What you return must match the listing below exactly, minus any pictures.
[Opening THE DATA section]
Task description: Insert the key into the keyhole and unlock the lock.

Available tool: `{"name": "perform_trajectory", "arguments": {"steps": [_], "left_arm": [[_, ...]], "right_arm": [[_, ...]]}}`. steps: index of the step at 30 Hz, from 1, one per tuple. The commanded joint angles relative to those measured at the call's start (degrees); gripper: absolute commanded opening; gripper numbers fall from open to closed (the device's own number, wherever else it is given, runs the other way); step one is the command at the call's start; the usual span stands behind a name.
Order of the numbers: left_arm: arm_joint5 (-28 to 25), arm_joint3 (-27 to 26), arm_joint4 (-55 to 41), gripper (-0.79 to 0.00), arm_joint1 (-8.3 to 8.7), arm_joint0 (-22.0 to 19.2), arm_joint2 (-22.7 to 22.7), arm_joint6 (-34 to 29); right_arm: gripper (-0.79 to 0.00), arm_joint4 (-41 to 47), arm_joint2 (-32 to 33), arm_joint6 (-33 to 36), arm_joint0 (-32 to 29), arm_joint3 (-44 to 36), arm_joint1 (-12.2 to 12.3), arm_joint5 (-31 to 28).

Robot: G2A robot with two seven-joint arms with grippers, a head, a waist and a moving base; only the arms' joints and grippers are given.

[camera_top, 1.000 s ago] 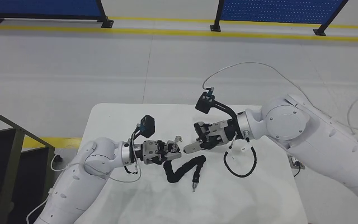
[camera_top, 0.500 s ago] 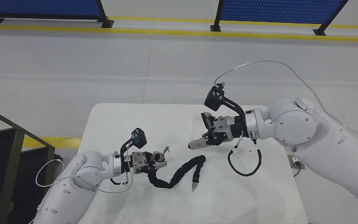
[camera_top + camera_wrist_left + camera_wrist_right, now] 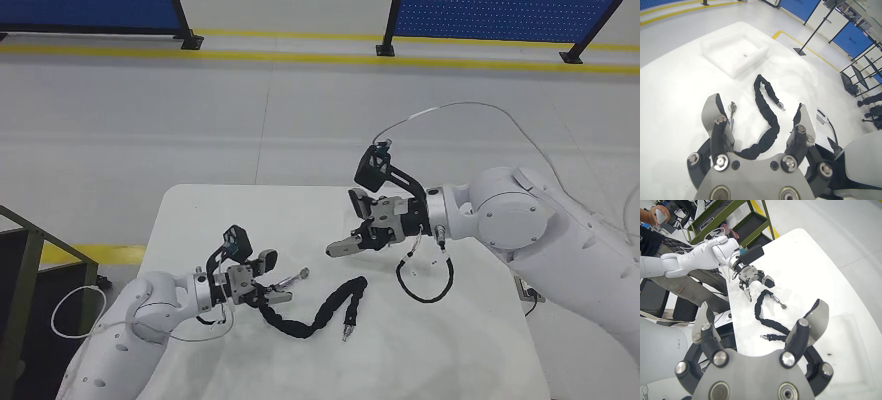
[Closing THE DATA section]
- SOLUTION:
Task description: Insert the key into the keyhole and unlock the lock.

Available tool: `{"name": "perform_trajectory", "arguments": {"steps": [_], "left_arm": [[_, ...]], "right_arm": [[_, ...]]}}`. steps: index of the step at 30 Hz, from 1, one per tuple. The commanded joint angles relative to those measured at the call's start (degrees); gripper: absolute commanded opening; gripper numbers fall from open to closed (the device's own number, wherever else it is given, runs the other way); step one is the command at the call's start; the usual span stands behind a name.
Order of the numbers: left_arm: arm_joint5 (-28 to 25), arm_joint3 (-27 to 26), arm_joint4 (-55 to 41), gripper (-0.79 to 0.00), arm_joint1 (-8.3 to 8.7), arm_joint0 (-22.0 to 19.2), arm_joint2 (-22.7 to 22.7), arm_joint6 (-34 to 29); right_arm: gripper (-0.79 to 0.00), arm_joint4 (-41 to 47), arm_joint2 (-32 to 33), arm_joint6 (-33 to 36), arm_joint0 (-32 to 29), arm_joint3 (-44 to 36), arm_joint1 (-12.2 to 12.3), arm_joint5 (-31 to 28).

Robot: G2A robot with two seven-joint arms with grippers, a head, a waist and a moving base; only the arms' joints and grippers are given.

[camera_top, 1.000 s ago] 
[camera_top, 0.500 s ago] 
[camera_top + camera_wrist_left + camera_wrist_right, now] 

The answer has been written out in full.